Re: Generating a unique identifier
- From: Steven D'Aprano <steve@xxxxxxxxxxxxxxxxxxxxxxxxxxxxxx>
- Date: Sat, 08 Sep 2007 02:58:33 -0000
On Fri, 07 Sep 2007 08:47:58 -0700, Paul Rubin wrote:
Paul Rubin <http://phr.cx@xxxxxxxxxxxxxx> writes:
def unique_id():
return os.urandom(10).encode('hex')
Sorry, make that 32 or 40 instead of 10, if the number of id's is large,
to make birthday collisions unlikely.
I did a small empirical test, and with 16 million ids, I found no
collisions.
However, I did find that trying to dispose of a set of 16 million short
strings caused my Python session to lock up for twenty minutes until I
got fed up and killed the process.
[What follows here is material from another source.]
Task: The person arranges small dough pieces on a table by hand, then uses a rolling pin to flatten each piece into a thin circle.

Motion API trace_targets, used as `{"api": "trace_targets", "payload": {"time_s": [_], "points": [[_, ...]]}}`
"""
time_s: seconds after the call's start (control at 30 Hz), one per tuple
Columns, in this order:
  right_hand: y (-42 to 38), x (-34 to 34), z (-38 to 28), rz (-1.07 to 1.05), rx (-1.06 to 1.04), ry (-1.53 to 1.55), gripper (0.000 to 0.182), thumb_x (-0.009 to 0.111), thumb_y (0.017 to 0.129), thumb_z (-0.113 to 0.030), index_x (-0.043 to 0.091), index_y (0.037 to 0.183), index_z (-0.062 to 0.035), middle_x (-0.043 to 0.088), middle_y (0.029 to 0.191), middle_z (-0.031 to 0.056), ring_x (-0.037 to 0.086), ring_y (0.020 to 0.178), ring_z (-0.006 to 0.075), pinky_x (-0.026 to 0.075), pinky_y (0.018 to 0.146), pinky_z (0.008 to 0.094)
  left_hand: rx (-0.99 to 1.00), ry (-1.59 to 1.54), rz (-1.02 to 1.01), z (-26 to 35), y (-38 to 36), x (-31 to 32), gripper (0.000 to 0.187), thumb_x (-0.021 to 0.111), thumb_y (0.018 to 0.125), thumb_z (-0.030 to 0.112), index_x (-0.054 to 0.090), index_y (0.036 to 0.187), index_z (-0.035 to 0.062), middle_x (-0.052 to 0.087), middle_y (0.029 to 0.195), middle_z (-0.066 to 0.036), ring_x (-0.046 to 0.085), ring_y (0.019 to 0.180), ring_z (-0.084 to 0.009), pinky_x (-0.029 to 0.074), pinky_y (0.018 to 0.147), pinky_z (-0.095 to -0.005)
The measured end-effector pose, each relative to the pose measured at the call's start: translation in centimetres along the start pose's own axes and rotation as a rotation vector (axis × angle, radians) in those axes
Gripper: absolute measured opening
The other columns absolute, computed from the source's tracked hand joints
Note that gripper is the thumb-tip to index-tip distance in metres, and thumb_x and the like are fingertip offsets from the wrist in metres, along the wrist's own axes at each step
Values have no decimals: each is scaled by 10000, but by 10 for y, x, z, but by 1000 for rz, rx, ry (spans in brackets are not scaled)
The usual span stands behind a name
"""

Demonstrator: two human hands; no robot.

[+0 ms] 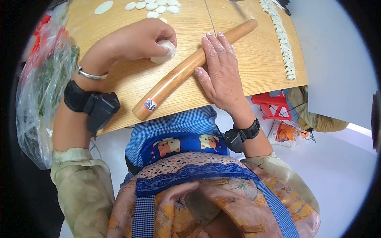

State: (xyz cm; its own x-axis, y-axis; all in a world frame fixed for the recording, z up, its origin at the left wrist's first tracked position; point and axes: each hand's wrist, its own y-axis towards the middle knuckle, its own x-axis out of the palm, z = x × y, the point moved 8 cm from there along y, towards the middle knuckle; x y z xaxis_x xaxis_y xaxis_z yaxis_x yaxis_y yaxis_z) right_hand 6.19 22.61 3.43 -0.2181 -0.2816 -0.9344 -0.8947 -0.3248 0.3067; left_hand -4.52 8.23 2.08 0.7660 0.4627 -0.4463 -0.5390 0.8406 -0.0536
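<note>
My left hand point(154, 37) is closed on a round white dough wrapper point(162, 55), whose lower edge hangs over the wooden table. A long wooden rolling pin point(178, 77) lies at a slant, its labelled end close to the table's front edge. Across the pin's middle rests my right hand point(222, 71), palm down, fingers stretched out and dusted with flour. The tips of those fingers reach past the pin's far side.
Several flat dough rounds point(151, 6) lie at the table's far side, with a larger oval one point(103, 7) to their left. A row of folded dough pieces point(282, 43) lines the right edge. At left hangs a clear plastic bag point(39, 91) of greens.
</note>
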Motion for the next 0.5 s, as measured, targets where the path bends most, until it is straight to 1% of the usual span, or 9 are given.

Should garbage-collecting 16 million
strings really take 20+ minutes?
If you don't want the id's to be that large, you can implement a Feistel
cipher using md5 or sha as the round function pretty straightforwardly,
then just feed successive integers through it. That also guarantees
uniqueness, at least within one run of the program. I have some sample
code around for that, let me know if you need it.
I'm not sure that I need it, but I would certainly be curious to see it.
Thanks,
--
Steven.
.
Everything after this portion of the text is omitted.